アンハッピー・ウエディング〜後編〜
…なんか、朧気ながらに覚えてる。

「鰹節と昆布で出汁を取って、シメジは石づきを取って…」って読んだ記憶がある。

「出汁なんていちいち取ってられねぇよな。粉末の出汁で良いじゃん」とか。

「うちは寿々花さんがキノコ苦手だから、シメジの味噌汁は無理だな」とか。

頭の中で、ぼんやりとそう考えたのを覚えている。

「あまりにもナチュラルに味噌汁の作り方を説明するもんだから、先生も困ってたな」

「逆に凄いですよね。本人は全く気づいていないっていうのがまた…」

教えてくれよ。黙って見てないでさ。

それ家庭科の教科書だぞ、って言ってくれよ。

何で皆黙ってたんだ。

…っていうのは責任転嫁で、間違えた俺が悪いんだけどな。

「これじゃあ四時間目の日本史は、まともにテキストを読むどころか、美味しい玉子焼きの作り方を解説しかねないぞ」

「それどころか、勝手な歴史を作ってしまうんじゃないですか。教室中を大混乱に陥れそうですね」

「それはそれで面白そうだけどな」

面白がるなっての。

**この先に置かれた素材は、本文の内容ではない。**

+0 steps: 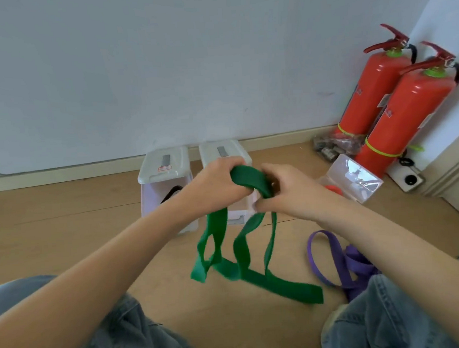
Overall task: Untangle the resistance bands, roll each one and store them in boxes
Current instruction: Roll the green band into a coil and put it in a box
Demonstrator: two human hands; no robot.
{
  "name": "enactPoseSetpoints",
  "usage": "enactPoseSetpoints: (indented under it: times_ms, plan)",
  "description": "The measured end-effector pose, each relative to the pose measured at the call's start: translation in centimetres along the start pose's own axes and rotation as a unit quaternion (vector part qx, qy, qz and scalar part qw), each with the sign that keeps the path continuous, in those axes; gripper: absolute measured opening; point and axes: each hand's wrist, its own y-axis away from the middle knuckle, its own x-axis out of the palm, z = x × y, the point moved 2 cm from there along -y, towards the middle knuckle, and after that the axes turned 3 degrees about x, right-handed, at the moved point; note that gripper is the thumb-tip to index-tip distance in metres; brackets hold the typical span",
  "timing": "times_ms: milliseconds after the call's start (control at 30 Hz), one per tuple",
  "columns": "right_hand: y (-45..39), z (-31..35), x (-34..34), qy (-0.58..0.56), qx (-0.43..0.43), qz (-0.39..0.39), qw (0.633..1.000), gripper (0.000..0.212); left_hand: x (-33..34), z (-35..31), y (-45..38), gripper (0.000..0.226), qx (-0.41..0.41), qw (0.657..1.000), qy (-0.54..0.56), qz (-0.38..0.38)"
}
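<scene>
Floor (50,211): I see bare wood planks open to the left and in the middle foreground between my two denim-clad knees; the white wall and skirting board close off the far side.

Boxes: two pale lidded boxes side by side against the skirting, left box (166,164) and right box (221,150), the right one largely hidden behind my hands.

Right corner: two red fire extinguishers (396,104) against the wall, a clear plastic case (355,177) just in front of them, so room on that side is tight.

Left hand (218,185): grip closed around the upper end of the green resistance band (220,260), held up in front of the boxes.

Right hand (291,194): fingers pinched on the same band just beside the left hand.

Green band: several twisted loops hang from both hands, the lowest length trailing flat on the floor between my knees.

Purple resistance band (335,256): lies bunched on the floor by my right knee, apart from the green one, untouched.
</scene>
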Motion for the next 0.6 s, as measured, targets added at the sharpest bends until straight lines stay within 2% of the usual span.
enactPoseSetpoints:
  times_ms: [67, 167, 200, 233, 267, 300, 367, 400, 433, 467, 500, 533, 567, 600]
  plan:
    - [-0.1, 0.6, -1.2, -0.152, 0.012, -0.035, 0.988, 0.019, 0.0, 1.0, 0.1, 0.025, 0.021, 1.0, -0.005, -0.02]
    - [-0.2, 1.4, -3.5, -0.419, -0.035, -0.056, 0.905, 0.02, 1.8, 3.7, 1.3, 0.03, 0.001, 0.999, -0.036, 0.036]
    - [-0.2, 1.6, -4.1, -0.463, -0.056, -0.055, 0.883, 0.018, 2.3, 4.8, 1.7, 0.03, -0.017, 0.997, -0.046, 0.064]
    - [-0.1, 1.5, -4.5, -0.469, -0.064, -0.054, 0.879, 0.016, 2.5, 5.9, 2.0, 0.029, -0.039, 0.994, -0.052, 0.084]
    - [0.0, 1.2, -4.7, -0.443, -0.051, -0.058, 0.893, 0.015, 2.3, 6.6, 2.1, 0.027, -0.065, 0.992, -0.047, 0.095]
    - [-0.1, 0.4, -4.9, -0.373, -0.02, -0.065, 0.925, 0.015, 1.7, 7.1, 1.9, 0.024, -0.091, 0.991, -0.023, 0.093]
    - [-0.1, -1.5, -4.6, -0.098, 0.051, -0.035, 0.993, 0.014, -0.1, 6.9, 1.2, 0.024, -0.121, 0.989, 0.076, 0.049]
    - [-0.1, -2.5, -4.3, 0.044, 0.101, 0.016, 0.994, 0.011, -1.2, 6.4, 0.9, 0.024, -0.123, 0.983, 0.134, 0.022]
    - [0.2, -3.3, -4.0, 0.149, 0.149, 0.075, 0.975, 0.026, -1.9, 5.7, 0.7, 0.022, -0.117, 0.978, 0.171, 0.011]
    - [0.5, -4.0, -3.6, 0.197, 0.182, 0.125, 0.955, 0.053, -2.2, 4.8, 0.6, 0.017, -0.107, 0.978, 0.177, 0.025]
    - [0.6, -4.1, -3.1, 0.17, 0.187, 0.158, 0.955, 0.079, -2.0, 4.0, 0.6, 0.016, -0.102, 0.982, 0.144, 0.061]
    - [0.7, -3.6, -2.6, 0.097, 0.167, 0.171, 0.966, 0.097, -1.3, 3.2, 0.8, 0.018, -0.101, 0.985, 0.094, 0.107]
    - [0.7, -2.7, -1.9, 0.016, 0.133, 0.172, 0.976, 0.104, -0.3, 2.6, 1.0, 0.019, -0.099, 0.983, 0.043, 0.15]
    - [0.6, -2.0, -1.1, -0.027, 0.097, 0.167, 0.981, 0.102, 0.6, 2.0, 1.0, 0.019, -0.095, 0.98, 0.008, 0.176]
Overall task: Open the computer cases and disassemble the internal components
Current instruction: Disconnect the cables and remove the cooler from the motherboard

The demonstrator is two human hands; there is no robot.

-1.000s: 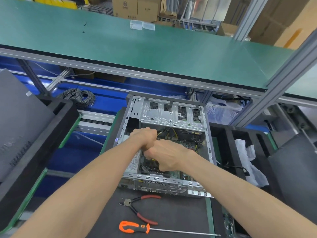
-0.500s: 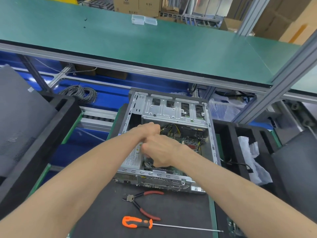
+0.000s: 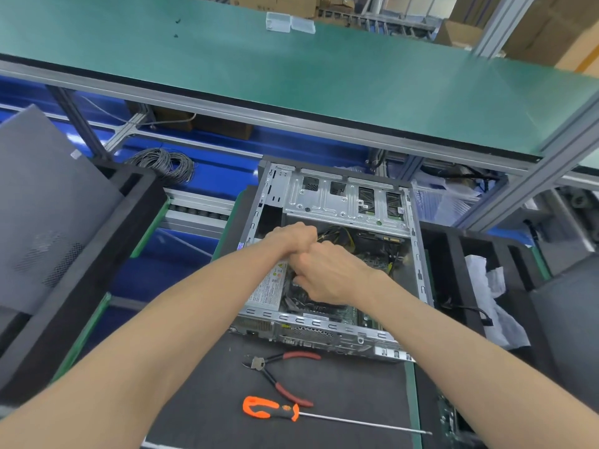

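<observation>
The open computer case lies on its side on a dark mat, its metal drive cage at the far end. Both my hands are inside it, fists touching. My left hand curls down beside the power supply, where yellow and black cables emerge. My right hand curls over the dark area next to the motherboard. What the fingers grip is hidden under the hands; it appears to be the cable bundle.
Red-handled cutters and an orange screwdriver lie on the mat near me. A grey side panel leans in a black foam tray at left. Another foam tray with white wrapping stands right. A green shelf overhangs behind.
Both hands stay pressed together at the same spot inside the case. Only the camera view has shifted slightly.
</observation>
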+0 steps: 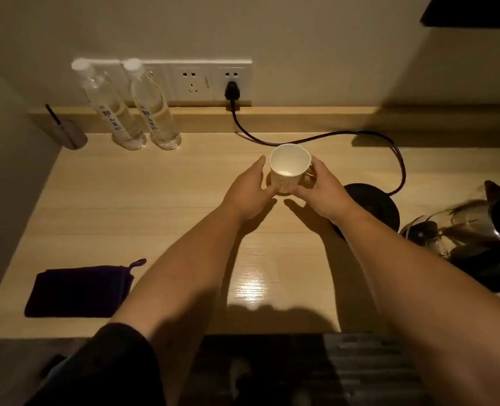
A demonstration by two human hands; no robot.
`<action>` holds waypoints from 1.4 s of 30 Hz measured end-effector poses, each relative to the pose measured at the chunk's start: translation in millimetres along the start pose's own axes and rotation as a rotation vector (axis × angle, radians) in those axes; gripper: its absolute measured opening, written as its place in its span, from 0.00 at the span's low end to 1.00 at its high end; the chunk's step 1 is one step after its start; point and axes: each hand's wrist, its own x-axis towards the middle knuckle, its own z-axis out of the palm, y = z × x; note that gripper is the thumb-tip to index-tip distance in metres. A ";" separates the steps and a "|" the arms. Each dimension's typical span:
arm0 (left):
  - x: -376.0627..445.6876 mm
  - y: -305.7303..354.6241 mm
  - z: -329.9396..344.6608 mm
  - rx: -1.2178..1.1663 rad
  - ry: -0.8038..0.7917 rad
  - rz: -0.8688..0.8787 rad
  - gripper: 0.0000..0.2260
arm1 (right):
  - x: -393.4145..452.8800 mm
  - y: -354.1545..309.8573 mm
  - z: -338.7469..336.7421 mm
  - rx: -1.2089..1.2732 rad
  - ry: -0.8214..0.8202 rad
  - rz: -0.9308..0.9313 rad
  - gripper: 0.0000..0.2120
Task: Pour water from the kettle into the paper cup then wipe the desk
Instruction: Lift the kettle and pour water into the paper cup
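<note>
Both my hands, left [250, 190] and right [320, 189], grip closed lightly round paper cup [289, 168], mid-surface toward back edge | kettle [477, 230] off base, right edge | risk: squeezing buckles cup, tips it

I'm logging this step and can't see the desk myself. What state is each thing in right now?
Paper cup: upright on the desk, looks empty.
Left hand: touching the cup's side.
Right hand: gripping the cup's other side.
Kettle: off its base, at the right edge.
Kettle base: bare, cord plugged in.
Plug: in the wall socket.
Cloth: folded flat, untouched.
Two water bottles: upright, capped.
</note>
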 end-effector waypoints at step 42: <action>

なんも面白くねーよ。

俺だって、好きで教室を混乱の渦に巻き込もうとしてるんじゃない。

本当に…つい、心ここにあらずで…。

「これ以上醜態を晒す前に、潔く早退したらどうですか?…心配なんでしょう?」

「それは…心配は心配、だけど…」

でも、その為に学校を早退するのは…。

さすがに大袈裟と言うか、過保護と言うか、やり過ぎと言うか…。

「このまま学校に残って授業受けても、全然頭に入らないでしょう。だったら無意味ですよ」

「そ、そうだけど…」

「午後は、また体育あるしな。このままぼーっとしてたら、また顔面サーブで鼻血ブーするぞ。それで良いのか?」

「…良くねぇよ」

二度もサーブを顔面で受けて、鼻血を垂らして保健室に担ぎ込まれる…なんて。
 
そんな赤っ恥、二度も経験するくらいなら。

…諦めて、潔く早退するよ。

心配だしな。…寿々花さんのこと。

「分かった。帰るよ…」

「おう、そうしろ」

鞄の中に、教科書と筆記用具を突っ込み。

俺は教室を飛び出して、職員室に直行。

先生には「体調が悪くなった」って言い訳をして。

そのまま逃げるように校門を出て、自分の家に帰った。